--- What needs to be done ---
The listing below should be reproduced precisely, except for its images.

--- Recorded information ---
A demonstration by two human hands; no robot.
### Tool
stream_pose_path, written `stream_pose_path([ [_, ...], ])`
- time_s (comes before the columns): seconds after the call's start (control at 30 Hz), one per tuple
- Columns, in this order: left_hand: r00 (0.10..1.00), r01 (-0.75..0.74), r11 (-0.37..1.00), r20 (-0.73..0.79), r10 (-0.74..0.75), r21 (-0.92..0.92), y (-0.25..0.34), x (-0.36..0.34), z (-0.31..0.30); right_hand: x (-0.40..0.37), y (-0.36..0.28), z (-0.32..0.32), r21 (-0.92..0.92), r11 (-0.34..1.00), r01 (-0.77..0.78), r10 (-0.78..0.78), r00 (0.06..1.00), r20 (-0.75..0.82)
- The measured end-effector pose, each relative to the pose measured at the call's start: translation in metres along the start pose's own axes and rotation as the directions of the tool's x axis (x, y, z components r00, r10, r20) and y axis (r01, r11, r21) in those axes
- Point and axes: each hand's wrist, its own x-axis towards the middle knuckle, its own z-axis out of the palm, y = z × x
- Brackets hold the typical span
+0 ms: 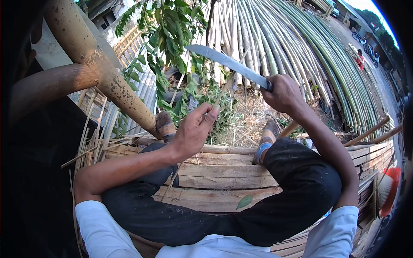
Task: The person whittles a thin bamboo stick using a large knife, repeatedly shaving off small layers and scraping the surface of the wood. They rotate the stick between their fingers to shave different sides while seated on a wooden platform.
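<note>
My right hand is wrapped round the dark handle of a long knife. Its blade points up and to the left, over the ground beyond my feet. Lower and to the left, my left hand pinches a thin bamboo strip between thumb and fingers. The strip slants up to the right, and its upper part meets or passes behind the blade; which of the two, I cannot tell.
I sit on a split-bamboo platform. Long bamboo poles lie ahead, with shavings before them. A thick bamboo post and leafy branches stand left. A red-rimmed object is right; a distant person is upper right.
</note>
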Motion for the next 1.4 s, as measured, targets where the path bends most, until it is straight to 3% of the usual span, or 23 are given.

--- Answer to the problem ---
A demonstration by two human hands; no robot.
### Tool
stream_pose_path, written `stream_pose_path([ [_, ...], ])`
- time_s (comes before the columns): seconds after the call's start (control at 30 Hz), one per tuple
- Columns, in this order: left_hand: r00 (0.10..1.00), r01 (-0.75..0.74), r11 (-0.37..1.00), r20 (-0.73..0.79), r10 (-0.74..0.75), r21 (-0.92..0.92), y (-0.25..0.34), x (-0.36..0.34), z (-0.31..0.30); right_hand: x (-0.40..0.37), y (-0.36..0.28), z (-0.32..0.32), r21 (-0.92..0.92), r11 (-0.34..1.00), r01 (-0.77..0.78), r10 (-0.78..0.78), r00 (0.06..1.00), r20 (-0.75..0.82)
- The measured end-effector pose, each relative to the pose measured at the call's start: translation in metres along the start pose's own axes and rotation as the directions of the tool's x axis (x, y, z components r00, r10, r20) and y axis (r01, r11, r21) in those axes
- Point and axes: each hand's wrist, its own x-axis towards the middle knuckle, its own z-axis out of the palm, y = z × x
- Brackets hold the typical span
+0 ms: 
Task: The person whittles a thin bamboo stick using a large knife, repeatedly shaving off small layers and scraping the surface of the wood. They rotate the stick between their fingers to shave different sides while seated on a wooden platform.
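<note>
My right hand is wrapped round the dark handle of a long knife. Its blade points up and to the left, over the ground beyond my feet. Lower and to the left, my left hand pinches a thin bamboo strip between thumb and fingers. The strip slants up to the right, and its upper part meets or passes behind the blade; which of the two, I cannot tell.
I sit on a split-bamboo platform. Long bamboo poles lie ahead, with shavings before them. A thick bamboo post and leafy branches stand left. A red-rimmed object is right; a distant person is upper right.
</note>
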Motion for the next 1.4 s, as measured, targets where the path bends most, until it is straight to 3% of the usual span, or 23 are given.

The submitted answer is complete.